L’article L. 255-2 du Code de la construction et de l’habitation dispose en son alinéa 3 que : « Le contrat de bail peut, en fonction de ses objectifs et des caractéristiques de chaque opération, prévoir que le preneur doit occuper le logement objet des droits réels sans pouvoir le louer ».

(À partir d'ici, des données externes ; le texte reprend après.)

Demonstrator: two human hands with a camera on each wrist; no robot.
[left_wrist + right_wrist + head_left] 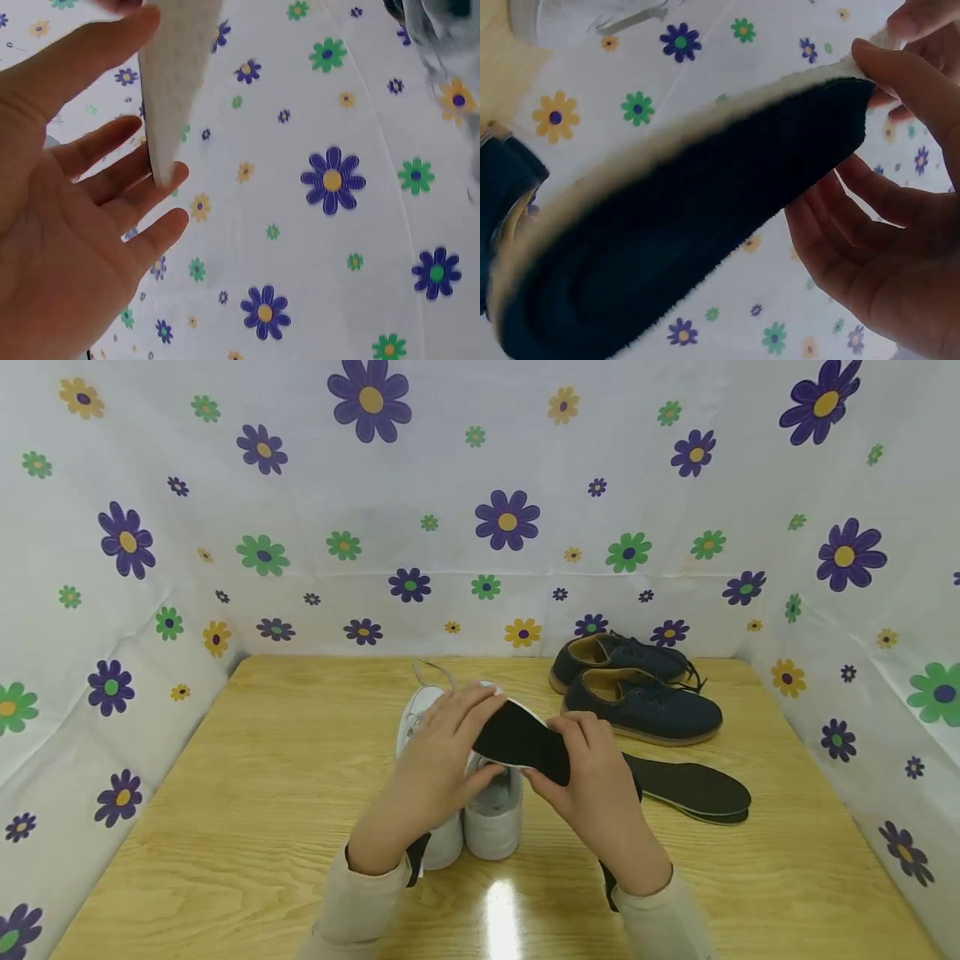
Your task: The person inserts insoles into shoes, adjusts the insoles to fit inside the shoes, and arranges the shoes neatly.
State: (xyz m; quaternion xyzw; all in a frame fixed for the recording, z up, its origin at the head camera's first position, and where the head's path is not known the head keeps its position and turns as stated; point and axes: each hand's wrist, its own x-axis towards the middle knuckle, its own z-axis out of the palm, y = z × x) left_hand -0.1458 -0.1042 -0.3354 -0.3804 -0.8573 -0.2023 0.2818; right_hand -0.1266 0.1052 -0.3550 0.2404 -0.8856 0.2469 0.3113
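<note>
Both hands hold one insole [521, 739] over the white shoes. Its face is black in the head view; the left wrist view shows a pale side [176, 75], and a cream fleecy edge runs along it in the right wrist view. My left hand [431, 768] grips one end, thumb below and fingers over the top. Further right, my right hand [600, 781] holds it between thumb and fingers. Below the left hand stand two white shoes [492, 835], heels toward me, partly covered by that hand and the insole.
Two dark insoles [693, 785] lie overlapped on the wooden table [247, 793], right of the right hand. Behind them sits a pair of navy lace-up shoes [660, 710]. Flower-printed white cloth [450, 452] closes off the back and both sides.
</note>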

La possibilité pour le ménage, preneur du BRS et occupant du logement dont il est propriétaire, de louer son logement dépend donc de la politique et de la stratégie fixées par l’OFS pour l’opération concernée. Le constat est assez partagé : dans les zones très tendues, où les décotes sont importantes, la possibilité de louer est souvent supprimée. Mais cette suppression de la possibilité de louer pose un problème compétitif pour le BRS dans les zones moins tendues où il est nécessaire de ne pas trop dégrader l’accession à la propriété en BRS par rapport à l’accession en pleine propriété.
L’inconvénient d’autoriser la location est que le régime locatif est celui de la loi de 1989, qui donne au locataire des droits importants, notamment de maintien dans les lieux. Or, en cas de cession ou de succession, la présence d’un locataire en droit de se maintenir dans les lieux peut faire obstacle à l’accession au logement de ménages sous plafond de ressources PSLA, qui n’ont pas vocation à être des investisseurs locatifs dans le cadre d’un BRS.
Par ailleurs, même si le BRS interdit la location, rien n’empêche l’OFS de l’accepter par avenant dans des circonstances particulières.
Point d’attention
La possibilité de louer de l’article L. 255-2 du Code de la construction et de l’habitation n’est encadrée par aucune règle plafonnant les revenus des locataires et les loyers, l’article R. 255-2 du même code ne mettant en place de tels plafonds que pour les locations consenties dans le cadre d’un BRS Opérateur locatif de l’article L. 255-4 dudit code. Si l’OFS entend autoriser la location, le rédacteur du BRS devra encadrer avec soin les conditions de celle-ci.